Officials at the Centers for Medicare and Medicaid Services (CMS) began smiling last month. They were watching the letters and applications roll in from MCOs-a sign that seniors will be able to obtain care from a large number of local PPOs (preferred provider organizations) beginning next January. CMS received applications from plans to establish more than 70 local PPOs, while Medicare Advantage (MA) plans moved to expand current service areas and enter new markets.
CMS administrator Dr. Mark McClellan was able to tell attendees of America's Health Insurance Plans' (AHIP) national policy forum in Washington last month that he expects MA plans will be available to seniors in 47 states and will offer care to three-fourths of all rural Medicare patients. Plans began expanding noticeably this year, laying a "tremendous foundation" for a fuller range of Medicare choices in 2006, Dr. McClellan announced. One reason for the surge in PPO applications is that insurers have a narrow window to act. After September 5, 2005, PPO sponsors will have to wait until the end of 2007 to form new local Medicare PPOs.
While coverage options are expanding on the local level, insurers and health plans are holding off on establishing PPOs to serve most of the 26 MA regions.
DRUG COVERAGE CHALLENGES In addition to expanding Medicare HMOs and PPOs, plans have been busy establishing Part D prescription drug plans (PDPs), which makes them MA-PDs. All MA plans must offer at least one MA-PD plan that meets actuarial equivalency and access requirements. Such plans also have to establish formularies overseen by P&T committees that either cover the drug categories recommended by the U.S. Pharmacopoeia or justify an alternative approach. To minimize adverse selection, CMS will be scrutinizing whether plans discourage certain patient populations from signing up through formulary tier structures, prior authorization criteria, quantity limits, step therapy recommendations, and appeals and exceptions processes. MA-PDs also may lower deductibles or hike cost-sharing, provided the resulting plan meets actuarial value. Some experts believe that most plans will offer fairly similar benefit structures, while others anticipate considerable innovation.
One option for MA plans is to sign up for a CMS demonstration program that fills in the perplexing "donut hole" in the Medicare Part D program.
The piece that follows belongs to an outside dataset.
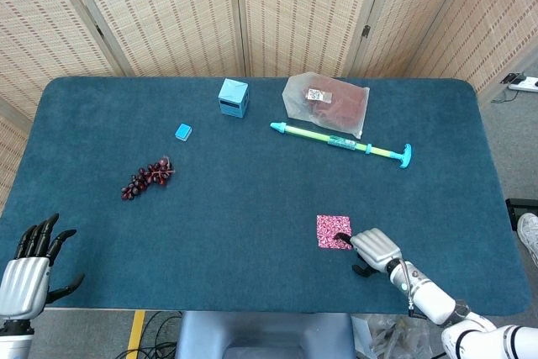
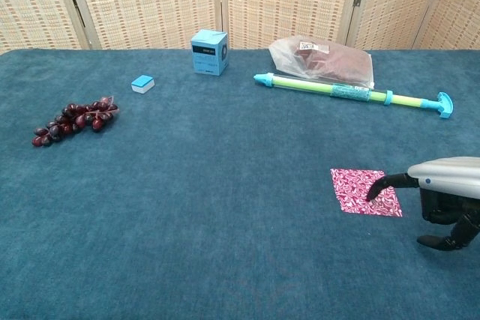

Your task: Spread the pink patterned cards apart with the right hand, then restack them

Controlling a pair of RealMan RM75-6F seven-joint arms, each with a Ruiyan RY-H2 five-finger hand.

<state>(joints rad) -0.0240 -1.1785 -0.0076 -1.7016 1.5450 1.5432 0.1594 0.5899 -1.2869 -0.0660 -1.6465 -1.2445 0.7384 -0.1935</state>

Participating plans would receive a capitated add-on payment up front in lieu of catastrophic coverage for beneficiaries that spend $3,600 out-of-pocket on drug costs. CMS anticipates that established MA plans with a good history of patient drug costs may find this an attractive option: offering a drug plan with no coverage gap between basic benefits and the catastrophic level is expected to provide any plan with a strong marketing advantage.
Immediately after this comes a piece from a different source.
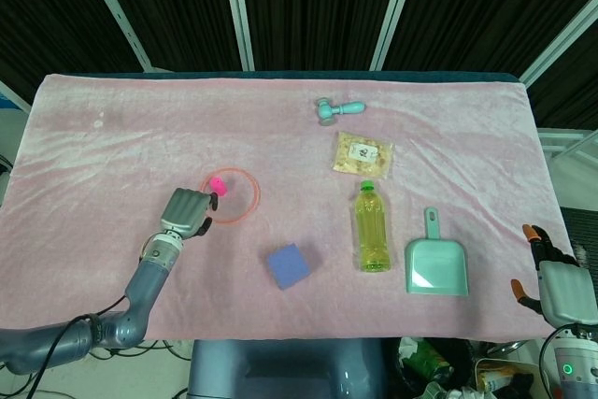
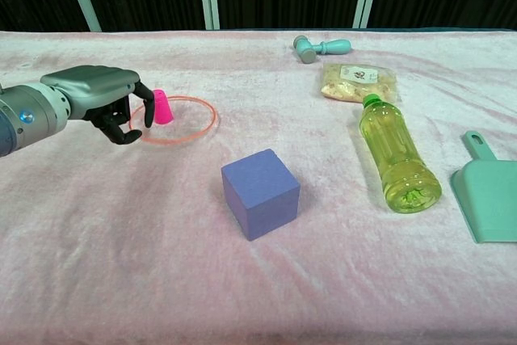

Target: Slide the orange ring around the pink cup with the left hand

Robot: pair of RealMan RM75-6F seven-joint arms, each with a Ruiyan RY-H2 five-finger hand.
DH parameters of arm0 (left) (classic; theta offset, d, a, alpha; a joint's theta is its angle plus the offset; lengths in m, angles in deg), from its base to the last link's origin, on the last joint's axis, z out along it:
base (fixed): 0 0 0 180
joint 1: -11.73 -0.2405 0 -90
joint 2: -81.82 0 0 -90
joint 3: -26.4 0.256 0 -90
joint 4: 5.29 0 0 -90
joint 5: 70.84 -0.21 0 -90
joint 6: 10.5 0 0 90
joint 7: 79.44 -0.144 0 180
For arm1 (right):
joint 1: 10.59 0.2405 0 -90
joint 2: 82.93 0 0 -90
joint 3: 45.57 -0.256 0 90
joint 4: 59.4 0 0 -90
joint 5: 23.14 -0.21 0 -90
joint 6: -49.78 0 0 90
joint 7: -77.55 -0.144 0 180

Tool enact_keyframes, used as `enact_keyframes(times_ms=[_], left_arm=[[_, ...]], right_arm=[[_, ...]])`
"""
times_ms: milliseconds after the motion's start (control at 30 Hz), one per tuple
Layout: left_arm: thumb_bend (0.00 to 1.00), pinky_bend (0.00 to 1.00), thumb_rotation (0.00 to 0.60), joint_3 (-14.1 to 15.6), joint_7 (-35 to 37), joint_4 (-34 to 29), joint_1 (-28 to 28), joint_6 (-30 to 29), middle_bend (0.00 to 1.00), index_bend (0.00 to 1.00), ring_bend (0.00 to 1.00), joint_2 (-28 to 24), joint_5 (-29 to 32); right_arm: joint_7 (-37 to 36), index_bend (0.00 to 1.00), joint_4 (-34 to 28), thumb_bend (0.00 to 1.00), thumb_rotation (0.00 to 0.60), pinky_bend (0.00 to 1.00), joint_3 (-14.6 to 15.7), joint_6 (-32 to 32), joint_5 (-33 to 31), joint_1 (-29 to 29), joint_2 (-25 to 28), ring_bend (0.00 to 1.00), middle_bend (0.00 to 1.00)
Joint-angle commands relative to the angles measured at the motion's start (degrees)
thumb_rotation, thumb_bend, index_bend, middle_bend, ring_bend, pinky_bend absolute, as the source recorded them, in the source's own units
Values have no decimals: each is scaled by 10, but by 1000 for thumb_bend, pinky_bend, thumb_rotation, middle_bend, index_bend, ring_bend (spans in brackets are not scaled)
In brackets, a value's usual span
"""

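Note:
The orange ring (image 1: 259, 195) lies flat on the pink cloth, left of centre. The small pink cup (image 1: 216, 182) is inside it, close against the far-left rim. In the chest view the cup (image 2: 162, 107) stands just right of my left hand (image 2: 105, 103), and the ring (image 2: 215, 117) spreads out to the right of both. My left hand (image 1: 187, 210) rests at the ring's left rim, its fingers curled down over that rim and holding it. My right hand (image 1: 551, 287) hangs off the table's right edge, fingers apart and holding nothing.
A blue cube (image 2: 260, 193) sits right of and nearer than the ring. Further right lie a yellow-green bottle (image 2: 396, 155) and a teal dustpan (image 2: 491, 195). A snack bag (image 2: 358, 82) and a teal mallet (image 2: 319, 48) lie at the back.

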Motion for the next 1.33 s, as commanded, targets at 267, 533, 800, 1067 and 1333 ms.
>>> enact_keyframes(times_ms=[267,533,800,1067,1333], left_arm=[[247,1000,600,11,4,-43,5,4,985,223,986,-27,11],[239,994,600,24,-1,-169,-15,-50,886,263,900,-100,-28],[159,447,600,58,23,-348,-87,-151,373,192,294,-228,-108],[91,121,600,135,96,-378,-190,-249,139,146,17,-310,-230],[68,64,600,185,204,-287,-282,-342,90,126,0,-321,-312]], right_arm=[[3,45,-1,249,600,321,0,1,-2,0,0,265,71],[5,45,-1,249,600,321,-1,1,-6,1,-1,265,71],[7,43,-3,249,600,321,-2,-3,-6,-1,0,265,71],[-7,28,6,248,600,321,-3,-22,28,0,1,265,65],[-22,27,21,247,600,321,5,-32,57,-2,-3,263,64]])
EMPLOYERS WEIGH OPTIONS Meanwhile, everyone is watching to see if employers continue retiree drug benefits. The Medicare legislation offers a strong incentive to do so with a 28% subsidy to qualified retiree prescription drug plans. For the 2006 rollout of Medicare benefits, most employers appear willing to take the 28% subsidy and continue drug coverage.
A worst-case scenario is that employers will drop retiree prescription drug coverage altogether once seniors can obtain drug benefits through Medicare.